Definitely a mistake. If I was the photographer realizing what unintentional distress I caused, I would volunteer to retake the photo. As a matter of fact, if I lived in the town, I would volunteer to retake the photo even if I hadn't shot the original. And I think many of my colleagues would feel the same. This is not your typical disgruntled client, who felt like the background made them look fat, but a legitimate concern.

Dear Mike,

First I appreciate the change in language, as a person who uses a wheelchair, it is aggravating to have the vehicle that provides me so much freedom referred to as something confining. I won't go into picture composition I'm not a photographer, but I do have a few things to point out.

You are just wrong when you say, "the mother's making a big deal out of this is probably just as bad as the problem". The mother had an honest reaction to the picture. Why shouldn't she complain? Whether the picture was the result of an honest mistake or laziness or whatever, I don't think anyone is suggesting the picture is a good one.

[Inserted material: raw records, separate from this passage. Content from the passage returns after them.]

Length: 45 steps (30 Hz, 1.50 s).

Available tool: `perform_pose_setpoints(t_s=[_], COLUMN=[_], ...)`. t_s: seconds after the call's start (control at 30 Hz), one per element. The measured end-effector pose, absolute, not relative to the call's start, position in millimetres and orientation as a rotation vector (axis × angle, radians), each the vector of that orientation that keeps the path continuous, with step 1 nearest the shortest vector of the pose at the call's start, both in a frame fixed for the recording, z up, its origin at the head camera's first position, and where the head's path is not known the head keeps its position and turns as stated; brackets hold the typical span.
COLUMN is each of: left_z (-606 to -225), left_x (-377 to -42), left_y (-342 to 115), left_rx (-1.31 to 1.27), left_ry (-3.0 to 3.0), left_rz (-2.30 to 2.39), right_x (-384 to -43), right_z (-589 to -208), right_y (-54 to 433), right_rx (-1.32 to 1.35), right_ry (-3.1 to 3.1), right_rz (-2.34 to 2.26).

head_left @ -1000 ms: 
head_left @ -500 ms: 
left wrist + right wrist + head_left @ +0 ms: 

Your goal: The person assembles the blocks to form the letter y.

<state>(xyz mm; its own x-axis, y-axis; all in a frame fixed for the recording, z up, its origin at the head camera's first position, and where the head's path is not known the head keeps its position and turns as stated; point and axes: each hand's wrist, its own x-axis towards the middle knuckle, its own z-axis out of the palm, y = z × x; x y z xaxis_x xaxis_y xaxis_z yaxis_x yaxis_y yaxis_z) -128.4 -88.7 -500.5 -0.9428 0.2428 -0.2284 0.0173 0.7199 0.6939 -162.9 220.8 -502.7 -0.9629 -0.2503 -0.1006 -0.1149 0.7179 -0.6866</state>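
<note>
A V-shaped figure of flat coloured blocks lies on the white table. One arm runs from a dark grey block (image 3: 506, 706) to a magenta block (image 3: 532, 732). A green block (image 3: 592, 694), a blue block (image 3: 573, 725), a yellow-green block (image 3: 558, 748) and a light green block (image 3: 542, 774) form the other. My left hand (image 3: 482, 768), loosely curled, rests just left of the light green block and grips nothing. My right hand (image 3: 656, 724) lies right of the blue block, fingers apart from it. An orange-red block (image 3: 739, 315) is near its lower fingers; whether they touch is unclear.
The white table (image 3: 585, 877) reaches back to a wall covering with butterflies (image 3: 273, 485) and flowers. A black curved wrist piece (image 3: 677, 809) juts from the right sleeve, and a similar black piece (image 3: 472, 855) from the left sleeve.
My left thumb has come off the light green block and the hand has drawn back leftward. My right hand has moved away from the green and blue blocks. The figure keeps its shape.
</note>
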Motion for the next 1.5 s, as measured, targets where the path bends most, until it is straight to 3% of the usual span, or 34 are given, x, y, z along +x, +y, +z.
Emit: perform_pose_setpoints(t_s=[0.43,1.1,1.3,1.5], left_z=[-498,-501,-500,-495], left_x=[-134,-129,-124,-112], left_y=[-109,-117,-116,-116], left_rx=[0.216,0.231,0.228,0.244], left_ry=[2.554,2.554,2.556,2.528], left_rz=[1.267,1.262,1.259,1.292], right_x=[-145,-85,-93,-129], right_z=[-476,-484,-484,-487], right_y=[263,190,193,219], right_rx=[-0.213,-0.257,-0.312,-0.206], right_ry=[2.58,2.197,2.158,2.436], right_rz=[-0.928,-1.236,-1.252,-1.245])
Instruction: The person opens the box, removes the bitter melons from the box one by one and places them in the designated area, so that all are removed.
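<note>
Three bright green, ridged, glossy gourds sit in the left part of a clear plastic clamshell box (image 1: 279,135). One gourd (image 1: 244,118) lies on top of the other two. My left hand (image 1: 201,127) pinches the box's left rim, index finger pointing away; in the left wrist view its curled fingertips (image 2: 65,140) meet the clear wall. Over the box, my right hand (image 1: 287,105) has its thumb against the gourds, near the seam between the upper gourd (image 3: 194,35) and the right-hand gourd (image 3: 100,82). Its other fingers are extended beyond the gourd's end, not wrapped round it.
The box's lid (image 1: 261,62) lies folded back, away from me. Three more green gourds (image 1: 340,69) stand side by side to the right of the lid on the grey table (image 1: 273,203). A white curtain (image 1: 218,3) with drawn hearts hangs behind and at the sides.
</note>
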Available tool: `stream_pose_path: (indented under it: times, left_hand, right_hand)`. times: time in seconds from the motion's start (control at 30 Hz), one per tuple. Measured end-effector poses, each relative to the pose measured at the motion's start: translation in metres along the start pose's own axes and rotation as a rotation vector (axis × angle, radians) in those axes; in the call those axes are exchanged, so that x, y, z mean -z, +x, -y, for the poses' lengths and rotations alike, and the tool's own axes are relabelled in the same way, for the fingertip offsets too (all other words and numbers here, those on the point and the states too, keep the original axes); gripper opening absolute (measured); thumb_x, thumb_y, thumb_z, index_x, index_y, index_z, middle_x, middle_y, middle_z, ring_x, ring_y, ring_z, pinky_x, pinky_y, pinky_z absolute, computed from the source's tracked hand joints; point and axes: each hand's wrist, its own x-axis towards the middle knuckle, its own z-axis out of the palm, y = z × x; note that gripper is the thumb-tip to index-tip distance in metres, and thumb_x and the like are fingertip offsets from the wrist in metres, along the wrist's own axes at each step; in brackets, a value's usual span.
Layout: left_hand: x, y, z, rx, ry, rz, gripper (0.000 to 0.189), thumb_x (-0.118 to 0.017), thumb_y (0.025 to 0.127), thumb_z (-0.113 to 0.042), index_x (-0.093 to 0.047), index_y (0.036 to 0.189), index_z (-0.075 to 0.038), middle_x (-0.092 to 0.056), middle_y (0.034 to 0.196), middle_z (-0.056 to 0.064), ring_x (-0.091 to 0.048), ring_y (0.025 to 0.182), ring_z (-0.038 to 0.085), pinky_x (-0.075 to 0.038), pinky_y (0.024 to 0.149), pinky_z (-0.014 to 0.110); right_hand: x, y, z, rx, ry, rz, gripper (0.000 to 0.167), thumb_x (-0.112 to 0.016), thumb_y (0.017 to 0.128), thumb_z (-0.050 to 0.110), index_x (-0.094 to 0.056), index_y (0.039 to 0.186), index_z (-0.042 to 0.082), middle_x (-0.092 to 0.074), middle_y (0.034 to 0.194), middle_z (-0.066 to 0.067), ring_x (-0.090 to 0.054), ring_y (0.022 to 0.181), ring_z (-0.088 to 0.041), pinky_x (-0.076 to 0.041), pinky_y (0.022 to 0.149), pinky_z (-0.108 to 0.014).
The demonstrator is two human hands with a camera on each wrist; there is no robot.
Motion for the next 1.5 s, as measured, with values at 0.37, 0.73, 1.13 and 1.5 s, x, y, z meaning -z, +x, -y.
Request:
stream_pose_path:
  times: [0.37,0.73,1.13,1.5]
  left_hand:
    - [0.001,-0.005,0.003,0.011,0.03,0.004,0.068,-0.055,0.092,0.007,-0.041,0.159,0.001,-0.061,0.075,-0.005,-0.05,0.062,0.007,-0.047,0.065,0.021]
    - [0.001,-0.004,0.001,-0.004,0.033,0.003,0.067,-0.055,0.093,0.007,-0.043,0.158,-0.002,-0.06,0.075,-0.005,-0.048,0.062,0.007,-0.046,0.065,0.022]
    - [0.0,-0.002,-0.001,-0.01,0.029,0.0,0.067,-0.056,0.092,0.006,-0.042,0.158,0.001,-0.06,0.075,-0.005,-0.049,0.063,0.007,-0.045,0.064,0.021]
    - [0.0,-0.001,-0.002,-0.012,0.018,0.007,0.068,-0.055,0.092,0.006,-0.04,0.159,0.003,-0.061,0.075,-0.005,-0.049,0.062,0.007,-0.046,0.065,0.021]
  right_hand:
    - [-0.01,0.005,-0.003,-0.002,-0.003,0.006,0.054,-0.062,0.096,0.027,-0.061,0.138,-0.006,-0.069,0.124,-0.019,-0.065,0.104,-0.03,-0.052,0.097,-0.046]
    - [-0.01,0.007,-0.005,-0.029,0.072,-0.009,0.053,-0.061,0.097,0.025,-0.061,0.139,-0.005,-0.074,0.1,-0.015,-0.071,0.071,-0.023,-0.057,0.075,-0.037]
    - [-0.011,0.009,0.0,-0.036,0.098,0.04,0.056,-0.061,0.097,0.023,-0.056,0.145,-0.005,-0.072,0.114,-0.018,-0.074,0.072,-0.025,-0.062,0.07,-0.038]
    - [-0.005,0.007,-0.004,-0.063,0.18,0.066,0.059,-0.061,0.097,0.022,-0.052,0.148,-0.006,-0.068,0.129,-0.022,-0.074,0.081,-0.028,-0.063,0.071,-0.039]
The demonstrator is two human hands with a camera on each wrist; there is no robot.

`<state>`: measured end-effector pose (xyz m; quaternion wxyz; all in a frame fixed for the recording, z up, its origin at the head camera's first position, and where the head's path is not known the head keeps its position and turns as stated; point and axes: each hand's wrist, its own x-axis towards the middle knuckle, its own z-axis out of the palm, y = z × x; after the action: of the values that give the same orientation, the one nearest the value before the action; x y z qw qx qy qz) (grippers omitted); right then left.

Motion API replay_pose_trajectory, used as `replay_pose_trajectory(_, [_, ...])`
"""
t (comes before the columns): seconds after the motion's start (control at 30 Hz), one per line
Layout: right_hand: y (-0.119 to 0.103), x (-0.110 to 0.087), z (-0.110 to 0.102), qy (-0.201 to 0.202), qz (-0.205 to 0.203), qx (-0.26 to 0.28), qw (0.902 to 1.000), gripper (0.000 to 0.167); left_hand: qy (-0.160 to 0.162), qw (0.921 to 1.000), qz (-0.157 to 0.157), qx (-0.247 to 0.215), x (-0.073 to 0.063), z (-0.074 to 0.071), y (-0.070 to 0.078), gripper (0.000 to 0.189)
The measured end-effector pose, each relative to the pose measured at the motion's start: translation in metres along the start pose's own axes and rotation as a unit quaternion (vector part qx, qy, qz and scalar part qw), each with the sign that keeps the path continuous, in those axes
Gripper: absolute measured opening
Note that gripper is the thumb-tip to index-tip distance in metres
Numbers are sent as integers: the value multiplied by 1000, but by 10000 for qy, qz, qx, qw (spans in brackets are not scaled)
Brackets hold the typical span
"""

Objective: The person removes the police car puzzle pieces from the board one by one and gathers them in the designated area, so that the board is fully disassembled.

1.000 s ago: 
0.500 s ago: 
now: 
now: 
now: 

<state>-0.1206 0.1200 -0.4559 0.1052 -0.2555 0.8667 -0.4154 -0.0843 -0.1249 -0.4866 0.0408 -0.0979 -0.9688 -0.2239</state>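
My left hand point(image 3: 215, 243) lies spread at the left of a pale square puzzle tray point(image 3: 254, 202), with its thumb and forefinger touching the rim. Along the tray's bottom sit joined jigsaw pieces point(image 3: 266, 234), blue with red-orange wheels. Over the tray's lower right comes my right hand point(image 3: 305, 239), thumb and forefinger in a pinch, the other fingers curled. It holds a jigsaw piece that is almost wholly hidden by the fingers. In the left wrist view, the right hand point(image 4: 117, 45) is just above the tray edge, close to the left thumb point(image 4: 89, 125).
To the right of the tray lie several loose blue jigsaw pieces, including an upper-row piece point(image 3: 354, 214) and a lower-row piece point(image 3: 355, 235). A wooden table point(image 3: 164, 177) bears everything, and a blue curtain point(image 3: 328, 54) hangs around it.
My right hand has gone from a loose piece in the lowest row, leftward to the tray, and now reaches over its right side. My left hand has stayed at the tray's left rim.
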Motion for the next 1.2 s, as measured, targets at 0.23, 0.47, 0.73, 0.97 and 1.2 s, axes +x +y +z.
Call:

Are you suggesting the mother should have remained quiet so as not to inconvenience the photographer or the company providing the service?

You suggest that the kid in the wheelchair can't be placed in front of the risers because that would spotlight the kid. It seems to me that the kid is spotlighted in the original picture separated as he is from everyone else.

A couple of your commenters seem to think that the goal should be to minimize the appearance of the wheelchair. The kid in the wheelchair (or the wheelchair itself) is not the problem. The kid knows he's in a wheelchair. His mother knows he's in a wheelchair. No one wants to pretend he somehow not using a wheelchair, but he is a student in the class and the picture should look like he is a member of the class not someone grudgingly added to the picture.

Although the solution in this case was apparently to get the kid out of his wheelchair onto a riser, I don't think that is a good solution very often. Wheelchairs these days include seating arrangements that provide support to the wheelchair user. It is often very uncomfortable or even impossible for a wheelchair user to sit in any old seat.

Ostracised is a too strong word, but I guessed the mother used the word to push for a retake. The photographer is not trained enough. The photo is badly balanced and to much empty space.

I dont think the boy will feel lonines because of the photo, not today nor tomorrow, he is showing to much positive aura. But he will in the future comment how difficult un prepared and innocent
the enivronment was to handle the situation with him in the wheelchair.

I have taken photos of similar classes. There has always been warmth and sympathy in the classes and have tried to capture the feeling of friendship.